Generating capacity basically comes in three flavors, from a grid perspective. Base load is generally power that either has a low cost or is hard to start and stop. Nuclear plants, for example, take days to start and stop. Coal can take hours. Hydro is also often base load. Here in Mass., much of it is imported from Hydro Quebec. Peaking capacity can be started more quickly and is used both for short-term peaks and when there isn’t enough base load. Gas-fired plants are peakers. Opportunistic power is available when it is available, and displaces peakers or base load when it can, but can’t be relied on. Wind and solar are opportunistic. We will need more grid-scale storage capacity before they can be base load.

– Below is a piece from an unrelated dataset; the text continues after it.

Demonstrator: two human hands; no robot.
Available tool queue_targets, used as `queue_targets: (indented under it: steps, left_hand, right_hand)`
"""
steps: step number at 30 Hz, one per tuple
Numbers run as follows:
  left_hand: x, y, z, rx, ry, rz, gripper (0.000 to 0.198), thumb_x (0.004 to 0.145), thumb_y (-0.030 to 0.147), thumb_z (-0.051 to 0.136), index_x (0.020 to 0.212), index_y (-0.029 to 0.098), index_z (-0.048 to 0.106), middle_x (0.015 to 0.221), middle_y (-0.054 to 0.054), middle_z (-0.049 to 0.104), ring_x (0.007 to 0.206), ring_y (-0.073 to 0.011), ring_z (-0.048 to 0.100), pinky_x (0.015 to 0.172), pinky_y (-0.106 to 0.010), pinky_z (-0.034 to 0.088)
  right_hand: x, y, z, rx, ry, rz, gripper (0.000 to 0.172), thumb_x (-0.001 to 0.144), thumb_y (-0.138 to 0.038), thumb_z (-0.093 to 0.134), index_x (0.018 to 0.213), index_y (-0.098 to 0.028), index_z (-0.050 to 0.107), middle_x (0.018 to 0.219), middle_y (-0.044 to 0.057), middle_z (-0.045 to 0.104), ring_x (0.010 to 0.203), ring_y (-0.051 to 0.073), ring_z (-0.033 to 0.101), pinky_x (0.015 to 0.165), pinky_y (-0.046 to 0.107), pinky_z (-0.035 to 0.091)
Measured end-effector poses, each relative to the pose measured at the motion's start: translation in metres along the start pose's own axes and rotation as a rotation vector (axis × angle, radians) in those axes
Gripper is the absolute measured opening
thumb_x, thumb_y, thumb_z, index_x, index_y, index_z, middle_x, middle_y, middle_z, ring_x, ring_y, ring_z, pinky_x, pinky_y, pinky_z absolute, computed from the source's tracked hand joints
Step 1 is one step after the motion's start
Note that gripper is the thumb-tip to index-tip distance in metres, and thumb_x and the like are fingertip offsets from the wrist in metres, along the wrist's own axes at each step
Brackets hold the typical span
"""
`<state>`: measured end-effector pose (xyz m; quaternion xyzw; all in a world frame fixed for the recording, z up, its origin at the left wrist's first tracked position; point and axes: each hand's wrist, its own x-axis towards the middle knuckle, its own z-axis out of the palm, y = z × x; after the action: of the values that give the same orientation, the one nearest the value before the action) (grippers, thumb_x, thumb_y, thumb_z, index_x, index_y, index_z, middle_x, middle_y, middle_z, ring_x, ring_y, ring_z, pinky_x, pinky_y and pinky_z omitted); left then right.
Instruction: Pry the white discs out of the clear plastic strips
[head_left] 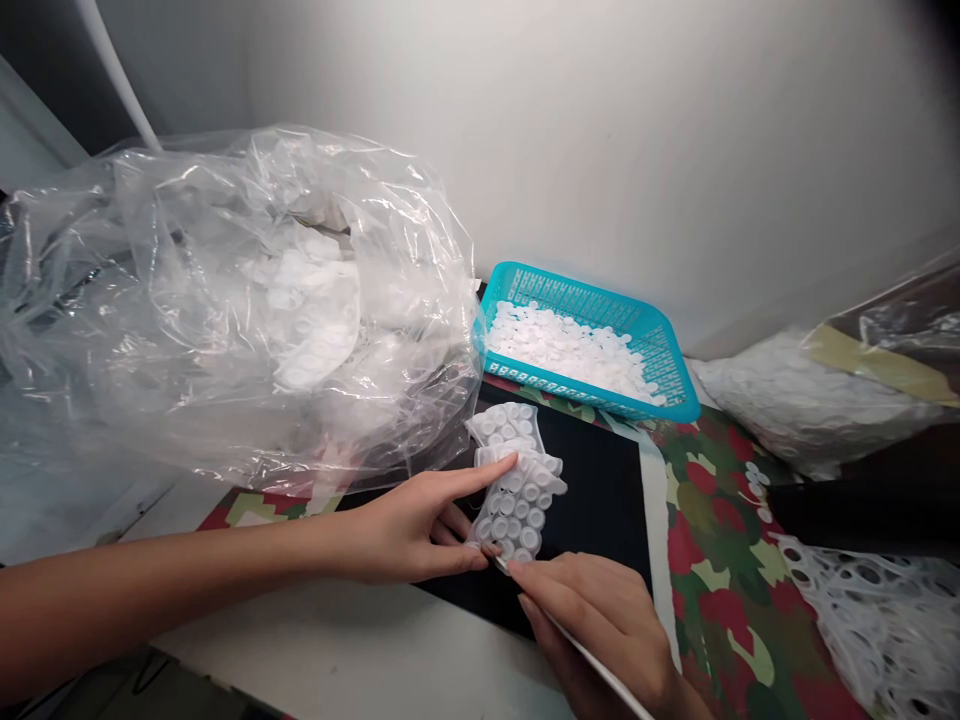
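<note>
A translucent white piece covered in round, cup-like bumps (517, 500) lies on a black mat (600, 490). My left hand (420, 525) grips its left edge, with the index finger stretched across the top and the thumb at the near corner. Close to that thumb, my right hand (607, 610) pinches a slim white tool (600, 675) whose dark tip meets the piece's near edge. The tool's exact kind does not show, and its middle is hidden by my fingers.
Behind the mat stands a blue plastic basket (682, 400) holding many small white discs. A large clear plastic bag (187, 330) with white pieces fills the left. At right are another filled bag (810, 390), white perforated netting (885, 610) and a patterned cloth (712, 560).
</note>
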<state>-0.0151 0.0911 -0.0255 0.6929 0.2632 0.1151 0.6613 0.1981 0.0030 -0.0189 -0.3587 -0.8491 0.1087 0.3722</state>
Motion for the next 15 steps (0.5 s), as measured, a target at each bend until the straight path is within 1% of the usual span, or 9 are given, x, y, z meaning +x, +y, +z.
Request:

Here in Mass., we have some solar and a little wind, but peaking power comes mostly from gas-fired plants. And since we can’t even get a transmission line through Maine to Quebec, that supply (let’s set aside the environmental consequences of their James Bay hydro project for the moment) is limited. We use every last bit of solar and wind we have, and it is far, far from displacing gas. So whenever we increase the demand for electricity, we are actually increasing the usage of gas.
Now compare a gas stove to an electric one. A gas stove turns on and off at will, and puts about 100% of its heat in the kitchen, under the pot. An electric stove’s heat begins miles away in a gas-fired power plant (remember, it’s incremental power) and then goes through transmission lines and distribution lines to your house, losing some along the way. Then you have to warm up the stove before it actually starts cooking. Not a big deal for baking or a long simmer, but for many short cooks (fried eggs, for instance) warm-up can be almost as long as the cooking, thus wasting power. And after you’re done cooking that waste heat is still cooling off from the stove top, which in the summer adds load to your A/C (harmless in winter though). Bottom line: Electric stoves burn a lot more gas than gas stoves.
Now maybe 10-20 years from now there will be lots of wind, solar, grid-scale heat pumps, LFTR, whatever. And we’ll have plentiful clean electricity. But a stove nowadays is built for a 7-10 year lifespan, not like the old ones. (I had a 7 ½ year old Amana stove break, and owner Whirlpool would not supply replacement parts; the 7 year support was up and they were out.) So going all-electric now is essentially buying something that is not helping at all during its likely lifetime.
So let’s stop demonizing gas cooking. It uses only about 1% of the total gas supply, after all. The big problem with gas is leaks from the distribution pipes, and that isn’t dependent on load, just maintenance. And until the last house doesn’t use gas, we’ll need the pipes. Let’s concentrate on things that do good without doing harm.
And let’s do some healthy home cooking.